- **What you should do**: Start to finish, repeat the records exactly.

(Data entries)

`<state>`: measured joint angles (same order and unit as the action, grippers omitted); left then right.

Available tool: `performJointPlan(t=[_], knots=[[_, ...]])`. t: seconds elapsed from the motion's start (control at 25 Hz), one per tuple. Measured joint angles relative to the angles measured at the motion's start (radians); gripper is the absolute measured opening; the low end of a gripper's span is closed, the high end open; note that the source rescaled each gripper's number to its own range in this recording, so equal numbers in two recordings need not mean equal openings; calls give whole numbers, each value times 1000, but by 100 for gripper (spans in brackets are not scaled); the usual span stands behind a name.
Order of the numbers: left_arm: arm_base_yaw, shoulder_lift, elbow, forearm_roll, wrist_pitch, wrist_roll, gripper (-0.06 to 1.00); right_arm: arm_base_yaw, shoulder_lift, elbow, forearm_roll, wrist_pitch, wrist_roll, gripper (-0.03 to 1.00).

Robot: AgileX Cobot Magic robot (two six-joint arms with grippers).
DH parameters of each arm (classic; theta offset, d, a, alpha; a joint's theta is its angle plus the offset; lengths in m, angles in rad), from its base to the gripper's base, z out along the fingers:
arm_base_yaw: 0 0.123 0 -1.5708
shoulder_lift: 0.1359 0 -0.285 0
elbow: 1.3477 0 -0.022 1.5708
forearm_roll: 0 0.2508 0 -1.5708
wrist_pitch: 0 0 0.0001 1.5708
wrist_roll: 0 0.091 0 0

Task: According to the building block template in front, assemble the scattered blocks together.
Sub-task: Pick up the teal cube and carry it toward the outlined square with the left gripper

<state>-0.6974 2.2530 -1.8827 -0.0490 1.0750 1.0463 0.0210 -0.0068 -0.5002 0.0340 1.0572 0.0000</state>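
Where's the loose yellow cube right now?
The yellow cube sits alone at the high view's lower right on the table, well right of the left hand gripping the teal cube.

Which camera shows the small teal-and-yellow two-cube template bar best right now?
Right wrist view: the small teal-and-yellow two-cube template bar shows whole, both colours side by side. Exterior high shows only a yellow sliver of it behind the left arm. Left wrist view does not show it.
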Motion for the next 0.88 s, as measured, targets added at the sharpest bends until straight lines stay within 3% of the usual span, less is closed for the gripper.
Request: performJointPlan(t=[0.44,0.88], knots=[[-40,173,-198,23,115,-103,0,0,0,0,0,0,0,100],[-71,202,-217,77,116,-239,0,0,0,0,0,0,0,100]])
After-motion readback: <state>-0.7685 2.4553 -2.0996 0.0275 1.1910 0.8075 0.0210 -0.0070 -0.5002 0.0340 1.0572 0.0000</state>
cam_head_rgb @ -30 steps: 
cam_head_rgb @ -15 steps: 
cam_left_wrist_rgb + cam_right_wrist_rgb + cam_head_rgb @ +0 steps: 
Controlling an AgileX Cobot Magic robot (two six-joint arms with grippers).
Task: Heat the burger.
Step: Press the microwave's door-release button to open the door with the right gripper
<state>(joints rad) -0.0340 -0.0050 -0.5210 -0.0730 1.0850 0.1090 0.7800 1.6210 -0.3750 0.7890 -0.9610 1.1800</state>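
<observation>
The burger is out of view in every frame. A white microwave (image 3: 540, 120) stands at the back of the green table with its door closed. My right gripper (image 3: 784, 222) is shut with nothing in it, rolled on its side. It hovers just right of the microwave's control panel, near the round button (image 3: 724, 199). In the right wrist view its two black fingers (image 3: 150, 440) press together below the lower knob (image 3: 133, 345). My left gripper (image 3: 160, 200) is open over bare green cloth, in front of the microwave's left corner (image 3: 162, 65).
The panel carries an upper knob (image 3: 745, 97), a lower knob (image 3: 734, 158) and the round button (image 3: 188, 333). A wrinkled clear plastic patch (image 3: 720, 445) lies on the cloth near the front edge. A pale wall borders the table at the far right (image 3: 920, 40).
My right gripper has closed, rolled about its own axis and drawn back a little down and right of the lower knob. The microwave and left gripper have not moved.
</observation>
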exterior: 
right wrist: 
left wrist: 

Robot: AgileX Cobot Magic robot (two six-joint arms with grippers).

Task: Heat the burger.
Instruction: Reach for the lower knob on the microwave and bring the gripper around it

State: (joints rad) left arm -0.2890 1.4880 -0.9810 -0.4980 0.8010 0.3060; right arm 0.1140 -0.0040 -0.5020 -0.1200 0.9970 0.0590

- **Answer below**:
`<state>`: measured joint angles (same order and unit as the action, grippers omitted); left then right.

Available tool: `performJointPlan(t=[_], knots=[[_, ...]])`. t: seconds elapsed from the motion's start (control at 25 Hz), one per tuple. Measured joint angles relative to the angles measured at the motion's start (radians); gripper is the absolute measured opening; the low end of a gripper's span is closed, the high end open; note that the source rescaled each gripper's number to its own range in this recording, so equal numbers in two recordings need not mean equal openings; calls give whole numbers, each value times 1000, but by 100 for gripper (spans in brackets are not scaled); the usual span stands behind a name.
Order of the numbers: left_arm: arm_base_yaw, shoulder_lift, elbow, forearm_roll, wrist_pitch, wrist_roll, gripper (-0.06 to 1.00); right_arm: arm_base_yaw, shoulder_lift, elbow, forearm_roll, wrist_pitch, wrist_roll, gripper (-0.03 to 1.00).

Robot: AgileX Cobot Magic robot (two six-joint arms with grippers).
DH parameters of each arm (classic; theta offset, d, a, alpha; a joint's theta is its angle plus the offset; lengths in m, angles in rad), from its base to the gripper's base, z out along the fingers:
arm_base_yaw: 0 0.123 0 -1.5708
shoulder_lift: 0.1359 0 -0.285 0
elbow: 1.3477 0 -0.022 1.5708
forearm_roll: 0 0.2508 0 -1.5708
wrist_pitch: 0 0 0.0001 1.5708
wrist_roll: 0 0.091 0 0

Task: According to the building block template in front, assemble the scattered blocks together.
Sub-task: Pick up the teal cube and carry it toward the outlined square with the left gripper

<state>-0.6974 2.2530 -1.8827 -0.0490 1.0750 1.0463 0.0210 -0.0068 -0.5002 0.0340 1.0572 0.0000</state>
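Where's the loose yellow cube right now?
The yellow cube sits alone at the high view's lower right on the table, well right of the left hand gripping the teal cube.

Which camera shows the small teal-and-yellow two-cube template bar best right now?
Right wrist view: the small teal-and-yellow two-cube template bar shows whole, both colours side by side. Exterior high shows only a yellow sliver of it behind the left arm. Left wrist view does not show it.
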Motion for the next 0.88 s, as measured, targets added at the sharpest bends until straight lines stay within 3% of the usual span, less is closed for the gripper.
Request: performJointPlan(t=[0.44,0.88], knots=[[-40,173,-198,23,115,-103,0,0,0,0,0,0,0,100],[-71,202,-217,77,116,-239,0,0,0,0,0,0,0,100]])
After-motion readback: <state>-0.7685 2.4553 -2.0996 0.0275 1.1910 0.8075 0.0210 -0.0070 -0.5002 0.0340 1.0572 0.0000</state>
cam_head_rgb @ -30 steps: 
cam_head_rgb @ -15 steps: 
cam_left_wrist_rgb + cam_right_wrist_rgb + cam_head_rgb @ +0 steps: 
Controlling an AgileX Cobot Magic robot (two six-joint arms with grippers).
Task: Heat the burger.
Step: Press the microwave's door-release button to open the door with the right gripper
<state>(joints rad) -0.0340 -0.0050 -0.5210 -0.0730 1.0850 0.1090 0.7800 1.6210 -0.3750 0.7890 -0.9610 1.1800</state>
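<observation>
The burger is out of view in every frame. A white microwave (image 3: 540, 120) stands at the back of the green table with its door closed. My right gripper (image 3: 784, 222) is shut with nothing in it, rolled on its side. It hovers just right of the microwave's control panel, near the round button (image 3: 724, 199). In the right wrist view its two black fingers (image 3: 150, 440) press together below the lower knob (image 3: 133, 345). My left gripper (image 3: 160, 200) is open over bare green cloth, in front of the microwave's left corner (image 3: 162, 65).
The panel carries an upper knob (image 3: 745, 97), a lower knob (image 3: 734, 158) and the round button (image 3: 188, 333). A wrinkled clear plastic patch (image 3: 720, 445) lies on the cloth near the front edge. A pale wall borders the table at the far right (image 3: 920, 40).
My right gripper has closed, rolled about its own axis and drawn back a little down and right of the lower knob. The microwave and left gripper have not moved.
</observation>
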exterior: 
right wrist: 
left wrist: 

Robot: AgileX Cobot Magic robot (two six-joint arms with grippers).

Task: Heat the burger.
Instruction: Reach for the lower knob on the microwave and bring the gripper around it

State: (joints rad) left arm -0.2890 1.4880 -0.9810 -0.4980 0.8010 0.3060; right arm 0.1140 -0.0040 -0.5020 -0.1200 0.9970 0.0590

The exercise closes with this answer.